[Weekly Outlook] Yoon Administration's First Real Estate Policy to Be Announced... Focus on Whether Electricity Rates Will Increase
[Asia Economy Sejong=Reporter Son Seon-hee] Next week, the Yoon Seok-yeol administration is expected to announce its first real estate measures focusing on 'supplementing the lease market.'
According to related ministries, the government will hold a real estate-related ministers' meeting chaired by Deputy Prime Minister and Minister of Economy and Finance Choo Kyung-ho on the 21st to announce measures to ease the burden on jeonse and monthly rent users in the lease market. It is known that the approach will be to partially supplement rather than completely overhaul the three lease laws (Jeonse and Monthly Rent Reporting System, Jeonse and Monthly Rent Cap System, and Contract Renewal Request Right).
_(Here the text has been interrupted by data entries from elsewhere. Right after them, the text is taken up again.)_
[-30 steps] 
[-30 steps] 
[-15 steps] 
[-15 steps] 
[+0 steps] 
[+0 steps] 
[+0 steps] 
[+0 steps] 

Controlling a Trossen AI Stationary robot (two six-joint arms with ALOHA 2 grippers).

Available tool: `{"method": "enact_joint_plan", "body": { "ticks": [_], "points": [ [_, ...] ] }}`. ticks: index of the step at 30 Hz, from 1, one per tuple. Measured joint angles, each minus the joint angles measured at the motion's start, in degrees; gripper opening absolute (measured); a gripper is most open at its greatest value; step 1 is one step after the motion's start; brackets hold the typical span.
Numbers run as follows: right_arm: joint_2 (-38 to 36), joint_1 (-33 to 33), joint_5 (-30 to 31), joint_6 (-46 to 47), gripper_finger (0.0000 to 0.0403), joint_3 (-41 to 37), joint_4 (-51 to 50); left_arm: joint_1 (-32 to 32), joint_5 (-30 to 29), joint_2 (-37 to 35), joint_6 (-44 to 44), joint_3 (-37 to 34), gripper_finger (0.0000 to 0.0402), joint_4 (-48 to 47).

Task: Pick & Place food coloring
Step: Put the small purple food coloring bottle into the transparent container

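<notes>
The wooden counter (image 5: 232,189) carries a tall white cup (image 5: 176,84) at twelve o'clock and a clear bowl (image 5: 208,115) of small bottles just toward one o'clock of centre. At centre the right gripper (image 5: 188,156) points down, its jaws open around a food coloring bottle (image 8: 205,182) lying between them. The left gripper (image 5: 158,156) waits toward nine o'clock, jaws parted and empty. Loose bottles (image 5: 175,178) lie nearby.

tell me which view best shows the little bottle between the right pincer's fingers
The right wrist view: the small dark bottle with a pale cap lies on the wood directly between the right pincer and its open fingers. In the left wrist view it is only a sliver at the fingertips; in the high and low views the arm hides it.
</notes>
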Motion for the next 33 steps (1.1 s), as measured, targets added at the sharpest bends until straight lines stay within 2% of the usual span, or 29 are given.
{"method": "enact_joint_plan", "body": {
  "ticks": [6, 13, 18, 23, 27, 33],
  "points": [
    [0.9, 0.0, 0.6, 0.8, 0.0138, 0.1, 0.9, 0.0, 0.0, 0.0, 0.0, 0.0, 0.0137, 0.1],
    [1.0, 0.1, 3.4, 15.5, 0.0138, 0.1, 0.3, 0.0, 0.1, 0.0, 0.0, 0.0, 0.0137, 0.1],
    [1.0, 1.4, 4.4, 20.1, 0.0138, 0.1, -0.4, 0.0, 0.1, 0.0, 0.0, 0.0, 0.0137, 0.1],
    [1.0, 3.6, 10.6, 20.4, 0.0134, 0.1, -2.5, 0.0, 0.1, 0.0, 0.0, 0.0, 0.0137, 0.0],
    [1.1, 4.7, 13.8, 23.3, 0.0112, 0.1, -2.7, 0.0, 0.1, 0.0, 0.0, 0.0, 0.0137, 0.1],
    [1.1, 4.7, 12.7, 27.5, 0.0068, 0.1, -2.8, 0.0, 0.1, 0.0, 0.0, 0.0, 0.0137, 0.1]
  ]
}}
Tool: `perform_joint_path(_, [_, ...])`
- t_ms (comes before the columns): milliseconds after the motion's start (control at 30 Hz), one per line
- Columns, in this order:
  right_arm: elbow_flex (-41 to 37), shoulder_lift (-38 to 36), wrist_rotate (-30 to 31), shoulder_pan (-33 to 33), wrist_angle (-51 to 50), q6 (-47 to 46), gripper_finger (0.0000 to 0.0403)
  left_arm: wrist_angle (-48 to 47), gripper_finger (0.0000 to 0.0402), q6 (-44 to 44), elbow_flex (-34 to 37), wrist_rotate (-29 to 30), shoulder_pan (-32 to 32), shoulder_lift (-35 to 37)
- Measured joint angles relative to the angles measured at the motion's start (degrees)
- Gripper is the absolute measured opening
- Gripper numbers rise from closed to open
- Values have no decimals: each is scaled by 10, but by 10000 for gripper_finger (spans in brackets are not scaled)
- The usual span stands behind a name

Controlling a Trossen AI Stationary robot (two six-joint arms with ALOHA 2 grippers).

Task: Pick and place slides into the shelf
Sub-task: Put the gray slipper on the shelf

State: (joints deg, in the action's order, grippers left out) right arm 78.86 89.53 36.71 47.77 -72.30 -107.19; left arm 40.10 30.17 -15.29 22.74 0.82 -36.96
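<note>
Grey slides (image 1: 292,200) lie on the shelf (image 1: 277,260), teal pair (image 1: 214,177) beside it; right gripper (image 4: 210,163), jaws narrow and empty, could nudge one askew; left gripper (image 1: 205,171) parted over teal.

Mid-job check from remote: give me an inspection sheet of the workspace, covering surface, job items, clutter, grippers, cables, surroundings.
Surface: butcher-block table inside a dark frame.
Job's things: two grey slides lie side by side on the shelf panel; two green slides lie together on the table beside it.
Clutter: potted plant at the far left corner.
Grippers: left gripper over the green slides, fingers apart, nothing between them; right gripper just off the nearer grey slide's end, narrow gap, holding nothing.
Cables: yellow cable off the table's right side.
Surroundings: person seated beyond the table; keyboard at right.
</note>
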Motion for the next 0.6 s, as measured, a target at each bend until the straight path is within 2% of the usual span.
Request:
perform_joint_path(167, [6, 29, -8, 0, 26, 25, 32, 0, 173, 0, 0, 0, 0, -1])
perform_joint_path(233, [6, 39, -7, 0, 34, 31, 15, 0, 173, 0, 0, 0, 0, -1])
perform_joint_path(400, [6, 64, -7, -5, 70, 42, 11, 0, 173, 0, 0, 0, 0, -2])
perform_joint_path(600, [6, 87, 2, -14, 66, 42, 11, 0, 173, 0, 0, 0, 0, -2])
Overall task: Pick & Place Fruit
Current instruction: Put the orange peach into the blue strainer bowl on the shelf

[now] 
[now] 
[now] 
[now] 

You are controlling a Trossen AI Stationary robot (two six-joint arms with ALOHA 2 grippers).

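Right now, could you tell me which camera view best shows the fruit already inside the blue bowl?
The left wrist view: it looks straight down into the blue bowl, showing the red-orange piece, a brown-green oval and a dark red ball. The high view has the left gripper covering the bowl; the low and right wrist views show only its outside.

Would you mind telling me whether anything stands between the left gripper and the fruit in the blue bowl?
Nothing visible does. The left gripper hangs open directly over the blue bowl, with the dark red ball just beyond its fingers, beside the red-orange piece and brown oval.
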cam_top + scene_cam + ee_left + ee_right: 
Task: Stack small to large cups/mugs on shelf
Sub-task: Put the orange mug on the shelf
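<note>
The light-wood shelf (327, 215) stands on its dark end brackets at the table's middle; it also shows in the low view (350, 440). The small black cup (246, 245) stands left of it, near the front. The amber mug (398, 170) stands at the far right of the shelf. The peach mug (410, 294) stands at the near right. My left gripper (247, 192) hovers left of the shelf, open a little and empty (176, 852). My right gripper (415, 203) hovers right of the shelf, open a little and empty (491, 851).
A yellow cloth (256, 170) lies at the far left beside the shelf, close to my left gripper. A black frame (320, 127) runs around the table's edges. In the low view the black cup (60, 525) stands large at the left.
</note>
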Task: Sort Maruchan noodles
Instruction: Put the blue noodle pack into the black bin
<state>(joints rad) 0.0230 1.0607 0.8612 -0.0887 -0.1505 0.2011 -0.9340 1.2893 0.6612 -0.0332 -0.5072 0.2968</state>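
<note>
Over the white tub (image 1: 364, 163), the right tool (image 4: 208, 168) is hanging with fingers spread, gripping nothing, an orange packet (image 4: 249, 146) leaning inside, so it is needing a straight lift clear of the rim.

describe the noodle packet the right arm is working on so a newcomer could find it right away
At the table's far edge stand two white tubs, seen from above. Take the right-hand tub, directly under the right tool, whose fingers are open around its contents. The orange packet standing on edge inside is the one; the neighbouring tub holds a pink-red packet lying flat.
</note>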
Deputy Prime Minister Choo recently stated, "Artificial regulations like the three lease laws and policies somewhat contrary to market order should never have been created," but added, "It would be good if this system disappears quickly, but if it is reversed all at once, there could be significant confusion in the market, so immediate abolition is difficult."
On the same day, the government is also expected to announce whether electricity rates will be increased. Korea Electric Power Corporation (KEPCO) requested a third-quarter electricity rate hike from the government on the 16th. The fuel cost adjustment rate can be increased or decreased by up to ±3 KRW per kWh compared to the previous quarter, and KEPCO insists that the maximum increase of 3 KRW is necessary.
Electricity rates are decided through consultations between the Ministry of Trade, Industry and Energy, which oversees the sector, and the Ministry of Economy and Finance, which manages prices. However, with prices soaring rapidly due to rising oil prices, an increase in electricity rates would inevitably add to the burden on the public.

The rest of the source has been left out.